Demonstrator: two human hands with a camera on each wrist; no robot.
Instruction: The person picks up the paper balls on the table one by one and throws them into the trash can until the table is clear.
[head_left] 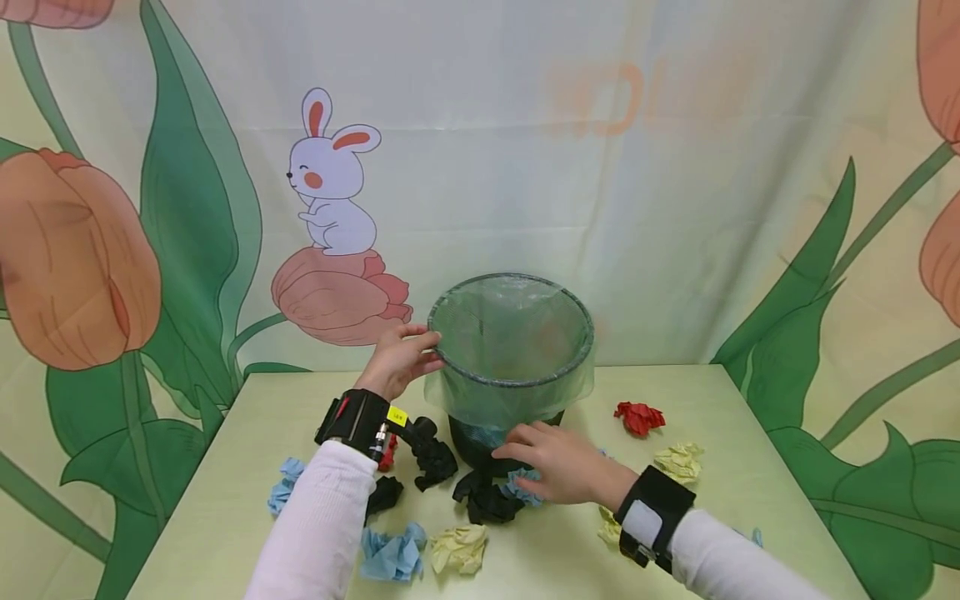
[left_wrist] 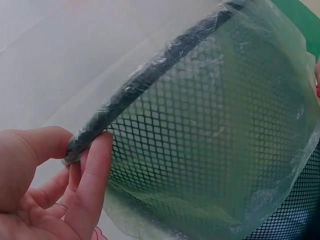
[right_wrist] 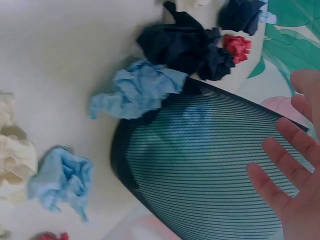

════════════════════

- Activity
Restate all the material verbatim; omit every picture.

- Your solution
Demonstrator: two human hands with a camera on each wrist; no robot.
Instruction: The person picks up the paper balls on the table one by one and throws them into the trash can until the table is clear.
[head_left] 
[left_wrist] 
[right_wrist] 

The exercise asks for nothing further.